Signaling Meeting Minutes July 2009
13th July 2009
Participants: Nicolas Le Novere, Alex Diehl, Ruth Lovering, Peter D'Eustachio, Stan Lauderkind, Harold Drabkin, Sandra Orchard, Val Wood, Susan Tweedie.
Chair: Jennifer Deegan
Minutes: Jennifer Deegan
- Demo of new top term structure.
- Which areas of signaling in GO most urgently need attention?
- Does anybody have time to meet for one hour a week to work on edits?
Questions raised by Nicolas Le Novere:
Some of the issues I wanted to bring on were:
1) "neuronal signal transduction" is_a "signal transduction via ionic flux".
This is not correct, and translates the fact that one term describes a phenomenon at the molecular level, while the other describes a phenomenon at the cellular level. First it is not clear what "neuronal signal transduction" means. Is-it a neuron that transduces the signal coming from other neurons to its targets (including signal propagation and integration)? Or is-it the transduction of the signal sent by a neuron to the next? For the latter, there are plenty of different types: Volume transmission, wired transmission, that itself can be through an electrical synapse, a chemical synapse etc. A chemical synapse can in turn use ligand-gated ionic channels, GPCR, growth factors receptors etc.
2) "signal transduction via ionic flux"
I believe this term is overloaded and does not represent what you meant. A ionic flux is just another type of diffusible mediator. Think about calcium for instance. This is presumably not what was intended here. What we need to have is something like:
"signal transduction via the change of an environment parameter"

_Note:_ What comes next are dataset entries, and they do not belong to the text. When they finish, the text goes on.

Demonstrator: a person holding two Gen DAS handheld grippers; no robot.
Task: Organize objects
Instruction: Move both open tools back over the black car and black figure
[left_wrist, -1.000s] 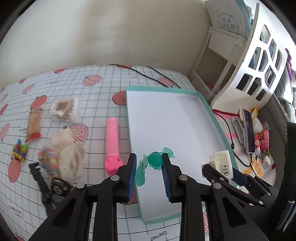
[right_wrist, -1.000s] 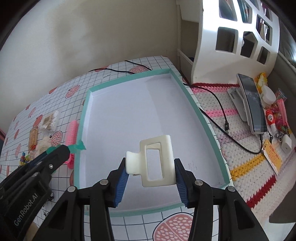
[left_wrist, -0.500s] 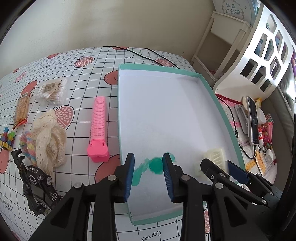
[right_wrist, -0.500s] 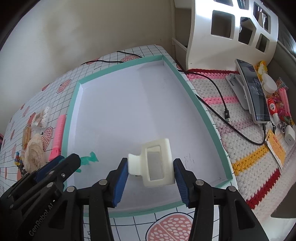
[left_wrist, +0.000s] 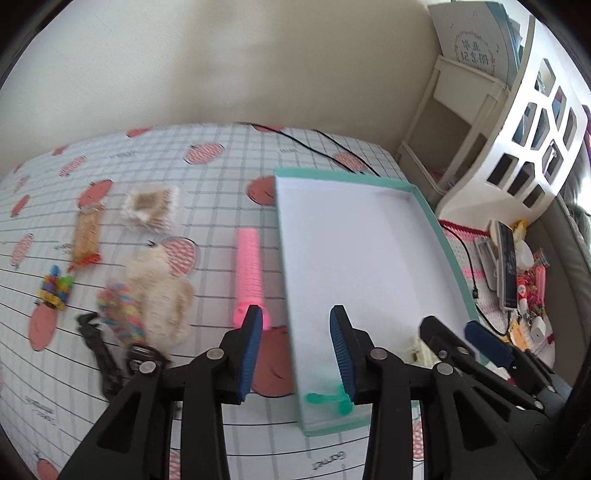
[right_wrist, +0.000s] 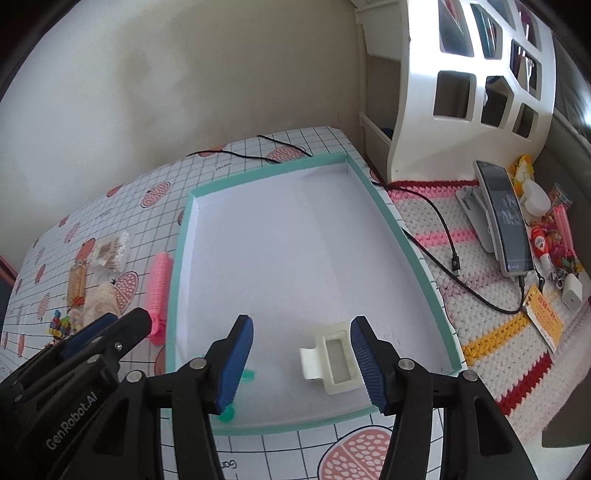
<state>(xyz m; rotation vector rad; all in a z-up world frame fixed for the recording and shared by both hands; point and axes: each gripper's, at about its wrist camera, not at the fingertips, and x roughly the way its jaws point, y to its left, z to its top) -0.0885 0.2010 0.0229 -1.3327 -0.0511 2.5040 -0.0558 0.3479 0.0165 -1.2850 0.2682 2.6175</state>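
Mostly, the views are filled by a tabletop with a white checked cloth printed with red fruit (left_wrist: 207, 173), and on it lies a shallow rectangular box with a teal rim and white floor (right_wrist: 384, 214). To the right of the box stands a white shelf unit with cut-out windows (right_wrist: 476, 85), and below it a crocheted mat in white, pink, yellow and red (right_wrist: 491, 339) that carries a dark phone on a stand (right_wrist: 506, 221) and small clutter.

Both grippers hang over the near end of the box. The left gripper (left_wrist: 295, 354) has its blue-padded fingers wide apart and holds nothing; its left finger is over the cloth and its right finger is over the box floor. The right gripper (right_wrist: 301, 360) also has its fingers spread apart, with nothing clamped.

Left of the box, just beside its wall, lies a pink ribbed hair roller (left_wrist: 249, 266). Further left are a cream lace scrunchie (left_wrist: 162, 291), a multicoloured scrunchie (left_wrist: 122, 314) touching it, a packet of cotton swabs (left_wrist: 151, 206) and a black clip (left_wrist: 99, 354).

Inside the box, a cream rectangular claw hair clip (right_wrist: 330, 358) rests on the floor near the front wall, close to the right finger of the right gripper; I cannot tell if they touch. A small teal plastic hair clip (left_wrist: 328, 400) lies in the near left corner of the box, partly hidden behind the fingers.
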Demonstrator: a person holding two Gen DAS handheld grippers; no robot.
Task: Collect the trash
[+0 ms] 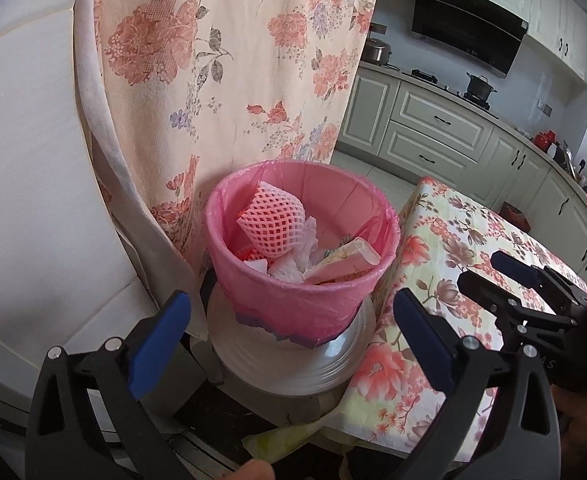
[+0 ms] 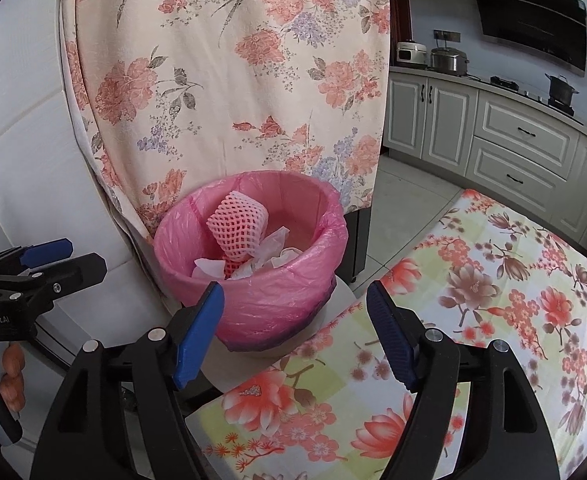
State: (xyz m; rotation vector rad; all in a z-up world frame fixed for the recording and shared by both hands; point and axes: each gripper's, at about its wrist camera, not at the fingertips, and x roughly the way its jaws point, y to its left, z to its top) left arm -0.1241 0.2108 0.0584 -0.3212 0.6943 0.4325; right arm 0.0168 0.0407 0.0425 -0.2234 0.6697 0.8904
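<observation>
Pointing down at a slant, both grippers are facing a trash bin (image 1: 301, 248) lined with a pink bag (image 1: 293, 304). The left gripper (image 1: 289, 344) is standing with its jaws spread wide and nothing between the blue pads (image 1: 153, 348); the bin is showing beyond the gap, apart from the pads. The right gripper (image 2: 293, 332) is also standing released, jaws parted and empty, with the bin's front wall and the table edge showing between its fingers (image 2: 393, 340).

The bin is sitting on a pale round base (image 1: 289, 360), just beside the corner of a table under a flowered cloth (image 2: 473, 300). A flowered curtain (image 1: 221, 60) is hanging directly behind the bin.

Inside the bin, trash is lying loose: a pink foam fruit net (image 1: 271, 224) is resting on top toward the back left, crumpled white plastic (image 1: 293, 264) beneath it, and a pale flat carton (image 1: 345, 260) is leaning toward the right side.

A hand (image 2: 11, 380) is gripping the left gripper's handle at the left edge of the right wrist view. Kitchen cabinets (image 2: 513, 136) and a range hood (image 1: 469, 36) are standing in the background.
</observation>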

It could have the following children:
"signal transduction via the change of membrane polarisation" "signal transduction via the change of osmotic pressure" "signal transduction via the change of pH"
3) I still think that beside the diffusible mediator and the environment parameter, we need two other types:
"signal transduction via conformational change", as it is the case for the upper part of GPCR cascade for instance. But also much of the signal transduction involved in cellular movement, deformation, etc.
Something like "signal transduction via clustering". This is how all the growth factor receptors function. Once activated (generally through phosphorylation, itself brought by clustering of the receptors), they cause the aggregation of downstream targets, increasing their local concentration and causing signal propagation. Examples are EGFR, NGFR, TGFbR etc.
Do-we need something like
"signal transduction via covalent modification"? The phosphorylations are generally only a way to get a conformational change or to create a handle for clustering.